What is needed
Retype each line of the material below word for word; pictures stay out.

[Available data — start]

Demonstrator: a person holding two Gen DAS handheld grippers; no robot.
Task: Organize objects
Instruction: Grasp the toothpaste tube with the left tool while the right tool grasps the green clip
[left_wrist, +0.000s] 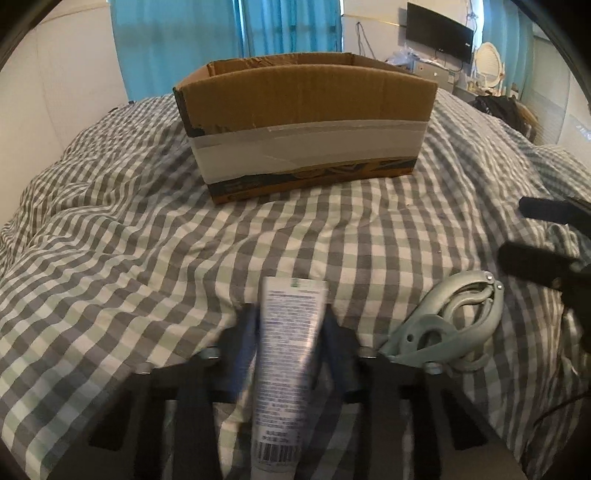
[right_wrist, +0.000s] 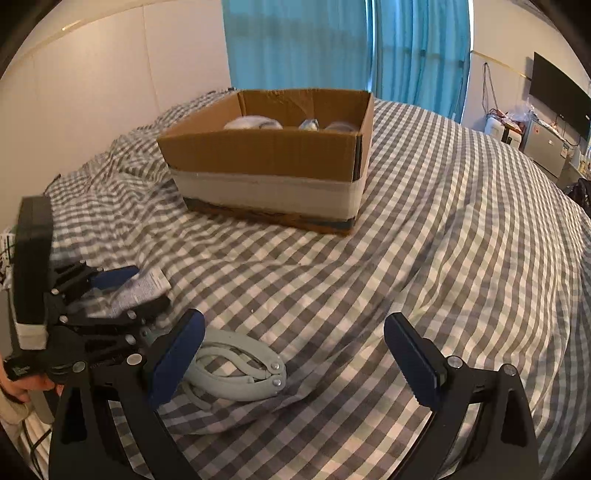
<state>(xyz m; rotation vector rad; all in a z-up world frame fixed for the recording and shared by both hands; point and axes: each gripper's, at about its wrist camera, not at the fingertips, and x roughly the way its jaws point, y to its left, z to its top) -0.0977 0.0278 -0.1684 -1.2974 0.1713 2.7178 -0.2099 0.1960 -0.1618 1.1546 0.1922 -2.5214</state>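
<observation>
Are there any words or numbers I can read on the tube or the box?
Tube in the left gripper: small print and a barcode, all too blurred to read.
Cardboard box: no words show; the dark printed strip along its bottom is unreadable.
Nothing else carries readable text.

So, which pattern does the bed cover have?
Grey, pale green and white checks on the bed cover, clearest in the right wrist view.

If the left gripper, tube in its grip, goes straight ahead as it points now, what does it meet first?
Open checkered bedspread, then the near wall of the cardboard box. The left gripper would likely bump the tube there; height is unclear.
</observation>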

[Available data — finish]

Response below
Demonstrator: a person holding two Gen DAS handheld grippers; no robot.
Task: Organize objects
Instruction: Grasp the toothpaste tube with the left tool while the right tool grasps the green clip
[left_wrist, +0.000s] 
[right_wrist, +0.000s] 
<state>(xyz m; rotation vector rad; all in a z-up world frame fixed for the recording and shared by both hands; point and axes: each gripper's, at about its wrist camera, not at the fingertips, and x roughly the way its jaws point, y to its left, z to its top) -0.0977 0.0278 -0.1684 -1.2974 0.1713 2.7178 -0.2099 0.1960 -0.1618 1.1546 0.1922 -2.5214</state>
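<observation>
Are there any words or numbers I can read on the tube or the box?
Tube in the left gripper: small print and a barcode, all too blurred to read.
Cardboard box: no words show; the dark printed strip along its bottom is unreadable.
Nothing else carries readable text.

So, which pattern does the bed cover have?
Grey, pale green and white checks on the bed cover, clearest in the right wrist view.

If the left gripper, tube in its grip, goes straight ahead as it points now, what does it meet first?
Open checkered bedspread, then the near wall of the cardboard box. The left gripper would likely bump the tube there; height is unclear.
</observation>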

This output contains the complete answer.